What is expected: Copy the listing out in full. Keep every word as it is.
·····
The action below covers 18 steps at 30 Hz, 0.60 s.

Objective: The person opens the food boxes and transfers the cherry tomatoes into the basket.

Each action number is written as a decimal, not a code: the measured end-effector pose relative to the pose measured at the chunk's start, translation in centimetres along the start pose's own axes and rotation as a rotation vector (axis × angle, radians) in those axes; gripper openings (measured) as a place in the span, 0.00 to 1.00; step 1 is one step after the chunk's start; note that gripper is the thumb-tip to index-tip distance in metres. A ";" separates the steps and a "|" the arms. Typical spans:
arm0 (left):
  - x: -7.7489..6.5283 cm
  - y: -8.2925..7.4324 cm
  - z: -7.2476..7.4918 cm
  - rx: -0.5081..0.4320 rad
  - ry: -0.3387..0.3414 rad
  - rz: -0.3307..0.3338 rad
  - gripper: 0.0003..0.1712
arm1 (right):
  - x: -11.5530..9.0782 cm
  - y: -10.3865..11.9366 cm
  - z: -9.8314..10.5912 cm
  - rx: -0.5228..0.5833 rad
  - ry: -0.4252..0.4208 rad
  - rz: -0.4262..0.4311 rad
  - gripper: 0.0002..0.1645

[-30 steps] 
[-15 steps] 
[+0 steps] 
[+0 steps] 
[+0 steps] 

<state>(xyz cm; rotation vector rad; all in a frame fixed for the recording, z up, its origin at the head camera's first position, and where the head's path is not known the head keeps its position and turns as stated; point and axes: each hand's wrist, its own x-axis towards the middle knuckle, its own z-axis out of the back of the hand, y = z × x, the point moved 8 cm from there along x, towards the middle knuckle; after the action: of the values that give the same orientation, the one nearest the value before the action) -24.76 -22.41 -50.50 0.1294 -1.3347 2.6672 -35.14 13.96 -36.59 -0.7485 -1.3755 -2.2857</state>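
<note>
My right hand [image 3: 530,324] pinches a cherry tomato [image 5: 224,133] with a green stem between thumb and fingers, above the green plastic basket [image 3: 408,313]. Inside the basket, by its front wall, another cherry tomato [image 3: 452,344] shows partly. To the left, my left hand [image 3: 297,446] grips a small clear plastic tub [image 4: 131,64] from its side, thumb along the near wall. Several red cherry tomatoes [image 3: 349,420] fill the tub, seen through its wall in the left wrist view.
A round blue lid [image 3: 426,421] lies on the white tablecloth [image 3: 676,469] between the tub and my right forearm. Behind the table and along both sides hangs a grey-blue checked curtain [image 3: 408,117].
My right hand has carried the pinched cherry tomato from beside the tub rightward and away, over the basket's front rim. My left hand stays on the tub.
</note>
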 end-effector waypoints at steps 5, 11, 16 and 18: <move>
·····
Expected answer:
The action below covers 18 steps at 30 Hz, 0.60 s.

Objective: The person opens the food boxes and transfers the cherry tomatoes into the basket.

Each action number is written as a decimal, not a code: the measured end-effector pose relative to the pose measured at the chunk's start, translation in centimetres along the start pose's own axes and rotation as a rotation vector (axis × angle, radians) in those axes; gripper openings (measured) as a place in the span, 0.00 to 1.00; step 1 is one step after the chunk's start; note that gripper is the thumb-tip to index-tip distance in metres. A ";" separates the steps and a "|" the arms. Typical spans:
arm0 (left):
  - x: -7.7489..6.5283 cm
  - y: -8.2925..7.4324 cm
  - z: -7.2476..7.4918 cm
  - rx: -0.5081..0.4320 rad
  - ry: -0.3387..0.3414 rad
  - rz: -0.3307..0.3338 rad
  - gripper: 0.0003..0.1712
arm1 (right):
  - x: -11.5530..9.0782 cm
  - y: -10.3865..11.9366 cm
  - z: -9.8314..10.5912 cm
  - rx: -0.5228..0.5833 rad
  - ry: -0.4252..0.4208 rad
  - rz: -0.4262..0.4311 rad
  - gripper: 0.0002..0.1645

[-30 steps] 
[-15 steps] 
[+0 steps] 
[+0 steps] 
[+0 steps] 

<state>(xyz cm; rotation vector rad; all in a frame fixed for the recording, z up, its origin at the head camera's first position, and where the head's path is not known the head keeps its position and turns as stated; point and axes: each hand's wrist, its own x-axis towards the middle knuckle, its own z-axis out of the back of the hand, y = z × x, the point moved 8 cm from there along x, towards the middle knuckle; after the action: of the values that give the same orientation, the one nearest the value before the action) -24.76 -22.41 -50.50 0.1294 -1.3347 2.6672 -35.14 13.96 -36.59 -0.7485 -1.3755 -2.2857</state>
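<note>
My right hand [image 3: 530,324] pinches a cherry tomato [image 5: 224,133] with a green stem between thumb and fingers, above the green plastic basket [image 3: 408,313]. Inside the basket, by its front wall, another cherry tomato [image 3: 452,344] shows partly. To the left, my left hand [image 3: 297,446] grips a small clear plastic tub [image 4: 131,64] from its side, thumb along the near wall. Several red cherry tomatoes [image 3: 349,420] fill the tub, seen through its wall in the left wrist view.
A round blue lid [image 3: 426,421] lies on the white tablecloth [image 3: 676,469] between the tub and my right forearm. Behind the table and along both sides hangs a grey-blue checked curtain [image 3: 408,117].
My right hand has carried the pinched cherry tomato from beside the tub rightward and away, over the basket's front rim. My left hand stays on the tub.
</note>
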 end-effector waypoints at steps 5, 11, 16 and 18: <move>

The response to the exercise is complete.